**TASK DESCRIPTION**. What lines below include the string "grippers"? Pick them out and copy them.

**DATASET CONTENT**.

————

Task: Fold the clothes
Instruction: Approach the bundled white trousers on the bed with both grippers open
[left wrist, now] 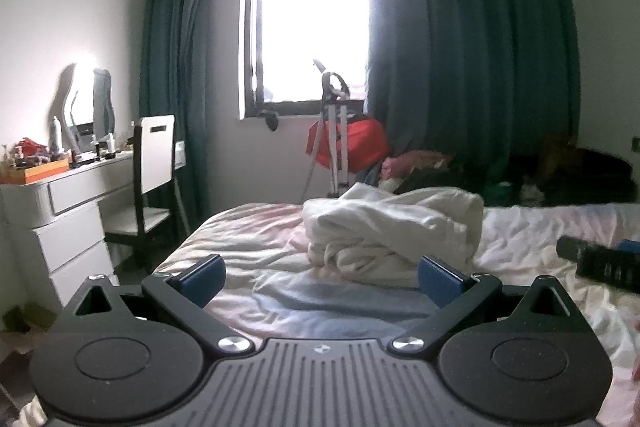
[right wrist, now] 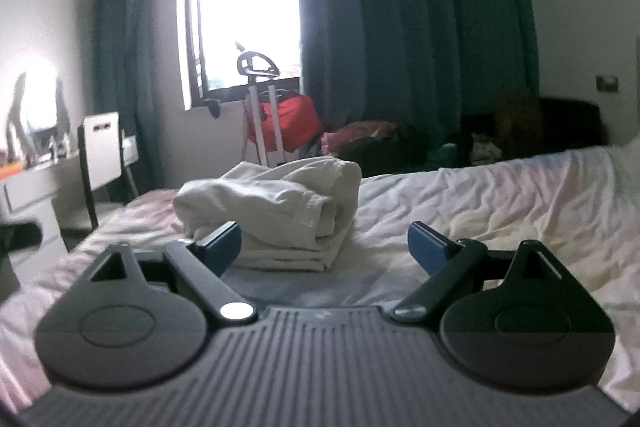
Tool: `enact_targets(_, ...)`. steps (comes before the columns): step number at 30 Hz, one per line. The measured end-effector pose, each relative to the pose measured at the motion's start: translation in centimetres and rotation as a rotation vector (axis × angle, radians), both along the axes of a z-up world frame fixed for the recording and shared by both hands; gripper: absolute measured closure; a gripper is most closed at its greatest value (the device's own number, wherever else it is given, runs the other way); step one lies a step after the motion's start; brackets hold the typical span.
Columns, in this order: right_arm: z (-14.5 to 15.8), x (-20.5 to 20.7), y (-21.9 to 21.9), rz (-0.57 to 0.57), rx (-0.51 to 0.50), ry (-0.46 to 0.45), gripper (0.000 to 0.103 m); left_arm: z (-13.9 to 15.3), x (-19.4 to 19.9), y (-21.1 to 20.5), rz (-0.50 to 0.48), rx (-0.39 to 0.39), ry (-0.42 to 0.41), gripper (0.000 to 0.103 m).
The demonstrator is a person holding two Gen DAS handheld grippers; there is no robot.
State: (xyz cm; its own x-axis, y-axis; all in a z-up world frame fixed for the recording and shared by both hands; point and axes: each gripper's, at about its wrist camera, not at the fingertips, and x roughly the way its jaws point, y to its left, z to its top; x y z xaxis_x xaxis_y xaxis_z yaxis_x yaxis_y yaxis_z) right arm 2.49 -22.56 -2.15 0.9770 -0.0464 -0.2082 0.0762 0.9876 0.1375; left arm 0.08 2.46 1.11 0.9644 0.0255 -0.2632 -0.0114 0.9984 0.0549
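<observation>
I am holding my left gripper (left wrist: 320,277) and my right gripper (right wrist: 324,247) with blue-padded jaws spread wide, gripping nothing. The crumpled white cotton garment (left wrist: 394,227) is lying bunched on the wrinkled pale bed sheet (right wrist: 500,203), just beyond both.

Both your wrist views sit low over the bed (left wrist: 256,251), facing the window (left wrist: 312,19) — near the white bundle (left wrist: 392,227). They share bundle (right wrist: 272,211), window (right wrist: 248,7), curtains (right wrist: 420,27).

Red bag (left wrist: 352,143), chair (left wrist: 154,163), teal curtains (left wrist: 480,47)
</observation>
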Motion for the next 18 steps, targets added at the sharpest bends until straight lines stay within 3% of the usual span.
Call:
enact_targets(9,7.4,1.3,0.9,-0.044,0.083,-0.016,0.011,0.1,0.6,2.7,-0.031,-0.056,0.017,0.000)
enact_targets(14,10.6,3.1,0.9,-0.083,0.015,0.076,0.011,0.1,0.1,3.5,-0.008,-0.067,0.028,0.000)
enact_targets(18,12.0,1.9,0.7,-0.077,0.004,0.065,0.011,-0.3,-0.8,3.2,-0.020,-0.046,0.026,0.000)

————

**ANSWER BELOW**.
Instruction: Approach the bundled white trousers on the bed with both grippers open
The demonstrator is a person holding two Gen DAS handheld grippers; there is no robot.

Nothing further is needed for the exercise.